Advocates have also highlighted concerns that a significant number of Melbourne’s current wave of COVID19 cases were sparked by breaches of infection control by guards working for private security firms in the hotel quarantine program for returning overseas travellers.
“While the Victorian Government addresses the spike in cases in the community, the refugees in Mantra and MITA are being deliberately left in high-risk environments,” Meg Hill from Melbourne’s Refugee Action Collective (RAC) said in a statement accusing the Federal Government of “wilful negligence” and the Victorian Government of “silence” on the issue.
“These refugees should not only be protected from the virus, but should be freed from all detention and released into the community,” Hill said.
Asylum seekers and their advocates have been mounting protests for months against the risks of their long-term detention in these facilities, alarmed by virulent outbreaks of COVID19 overseas in prisons, refugee facilities, and in migrant workers housing that sparked a second wave of the coronavirus in Singapore.
See also this previous story, by Alison Battisson from the law firm, Human Rights for All.
The Australasian Society for Infectious Diseases (ASID) and the Australian College of Infection Prevention and Control (ACIPC) warned in March that around 1400 asylum seekers and other non-citizens were being held across Australia in detention “in crowded conditions that would preclude adequate social distancing or self-isolation”.
Concerns raised
The Ombudsman’s staff visited MITA, the Brisbane Immigration Transit Accommodation (BITA), Yongah Hill Immigration Detention Centre (YHIDC) in Western Australia, Adelaide ITA (AITA), Villawood IDC (VIDC) in Sydney and Perth IDC (PIDC) between Friday 22 May and Thursday 11 June 2020. They did not visit the Mantra or Brisbane’s Kangaroo Point hotel, both known as Alternative Places of Detention (APODs).
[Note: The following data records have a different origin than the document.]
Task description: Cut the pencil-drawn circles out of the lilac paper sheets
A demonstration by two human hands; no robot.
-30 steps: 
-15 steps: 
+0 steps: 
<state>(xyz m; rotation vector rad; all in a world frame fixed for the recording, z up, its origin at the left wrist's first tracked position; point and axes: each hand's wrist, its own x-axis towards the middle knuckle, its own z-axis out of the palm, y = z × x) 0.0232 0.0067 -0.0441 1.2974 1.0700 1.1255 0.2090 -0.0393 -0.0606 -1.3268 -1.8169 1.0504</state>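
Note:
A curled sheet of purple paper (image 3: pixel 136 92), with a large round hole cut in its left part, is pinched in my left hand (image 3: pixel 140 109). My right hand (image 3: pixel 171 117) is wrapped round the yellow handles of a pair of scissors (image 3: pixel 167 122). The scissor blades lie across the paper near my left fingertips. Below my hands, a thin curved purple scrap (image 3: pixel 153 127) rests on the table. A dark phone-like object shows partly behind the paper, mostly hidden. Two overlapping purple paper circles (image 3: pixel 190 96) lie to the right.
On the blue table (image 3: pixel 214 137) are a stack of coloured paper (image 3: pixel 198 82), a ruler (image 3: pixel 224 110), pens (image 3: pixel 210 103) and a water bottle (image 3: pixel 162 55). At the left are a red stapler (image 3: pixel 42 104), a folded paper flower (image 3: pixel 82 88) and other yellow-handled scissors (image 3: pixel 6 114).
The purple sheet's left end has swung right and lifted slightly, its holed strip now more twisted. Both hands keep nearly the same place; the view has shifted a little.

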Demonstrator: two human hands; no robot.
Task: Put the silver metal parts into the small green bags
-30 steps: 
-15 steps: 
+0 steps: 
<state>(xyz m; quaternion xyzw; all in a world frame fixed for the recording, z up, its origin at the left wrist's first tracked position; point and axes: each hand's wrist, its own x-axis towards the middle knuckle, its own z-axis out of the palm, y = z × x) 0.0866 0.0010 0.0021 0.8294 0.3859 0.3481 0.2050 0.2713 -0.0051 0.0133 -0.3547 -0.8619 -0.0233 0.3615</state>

The statement said the number of incoming detainees (usually for visa cancellations, foreign nationals who have been released from prison, or people identified living unlawfully in the community) has outnumbered those exiting in recent months because of pandemic disruption to the normal rate of international removals.
The Ombudsman’s report said facilities had struggled in the early weeks of the pandemic to obtain sufficient personal protective equipment (PPE) and hand hygiene products, but now had sufficient and was continuing to increase its stockpiles.
It also welcomed screening measures in place at all facilities visited, including temperature checks for all people entering and leaving, but noted concerns that at YHIDC in Western Australia there was no oversight of people leaving, and that people leaving Villawood “were not screened unless they intended to return the next day”.
Outbreaks in other residential settings had shown that “just one [COVID-19] mishap can lead to a serious outbreak in facilities where large numbers of people are housed in close proximity to one another”, including where a person without symptoms could innocently bring the virus into a facility without their knowledge, the Ombudsman said.
He warned also of the risk of complacency as the pandemic continues, saying firm prevention measures in place today might “unintentionally weaken” if COVID-19 cases are down in the wider community or “other pressures or issues” arise.”
“All this being so, we consider that it would be highly desirable for fewer people to be held in immigration detention,” he said.
Steven Caruana, coordinator of the Australia OPCAT Network, said the Ombudsman’s report importantly takes into account the impact of overcrowding in detention – which the official COVID-19 guidelines “are silent on”.
“As [the Ombudsman] notes, adherence to the guidelines may become near impossible without the department releasing people from detention,” Caruana said.
“This is especially important now noting the surge in community transmission in Victoria has placed the Melbourne Immigration Transit Accommodation (MITA) within the postcode lockdown zone.”